There is also the public message system called The wall where friends leave comments to the owner of the profile that can be viewed by other users. The news feed and the mini feed is also a feature which allows users to see what the other users do and did and also through the mini feed control who can see what you did and do on your profile. Among the most popular modules users can incorporate to their profiles is Facebook Groups, developed by organizations, random groups which allow users to create and join groups based around common interests and activities. Of course there is privacy settings which enables the user to control who can see what. This capability is the backbone of Facebook and other SNS and what attracts millions of users around the globe. And also this is the very bad thing on Facebook in the view boys. Because girls use these settings to hide almost everything of their content in their page, so its disappointing for boys.
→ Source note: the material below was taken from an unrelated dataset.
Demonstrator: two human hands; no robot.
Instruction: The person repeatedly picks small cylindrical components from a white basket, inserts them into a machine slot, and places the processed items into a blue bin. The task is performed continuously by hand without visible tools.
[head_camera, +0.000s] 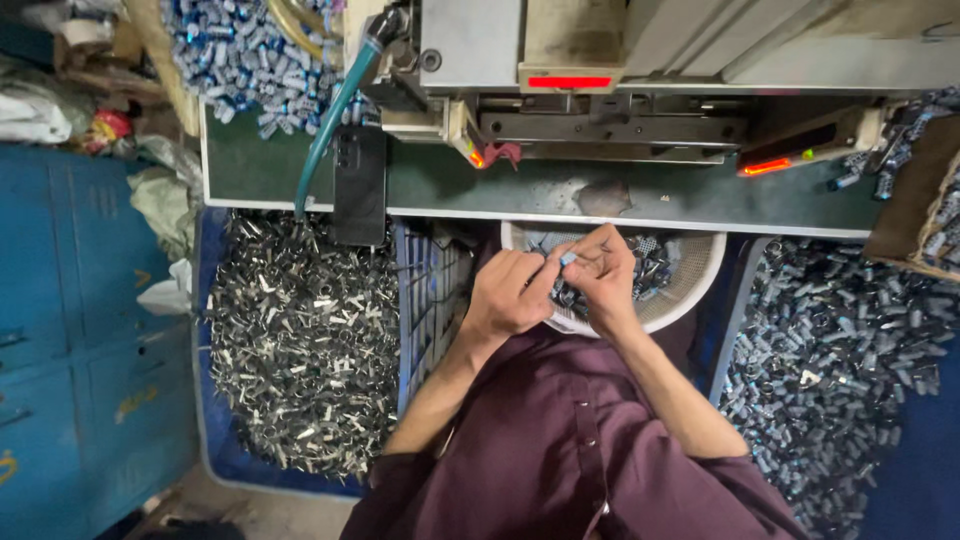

And Im one of them. Unsafe disclosure of information, cyber bullying, addiction, risky behavior and contacting dangerous communities are but a few of the concerns raised in the media about the use of online social networks Moral panic is a common reaction to new forms of communication. Facebook has gone from being a social networking website to an addiction to everyone who uses it excessively. It has been a place where people can reduce, exaggerate, reform or fake their identity, for the physical presence is not so dominant in a social network based on a cyberdomain. Imitation, thus fake identities and fake personalities are often enhanced through cyber social networks. Often its users tend to become something they arent, to attract and keep up their personality which they have built for the other users in their network. This has formed many physical as well as psychological problems such as split personality, multiple personality, lying disorders, sleeping disorders and a new found distressing condition known as Facebook Addiction Disorder (FAD). And the disease FAD which we almost suffered from guys. It doesnt have a cure almost.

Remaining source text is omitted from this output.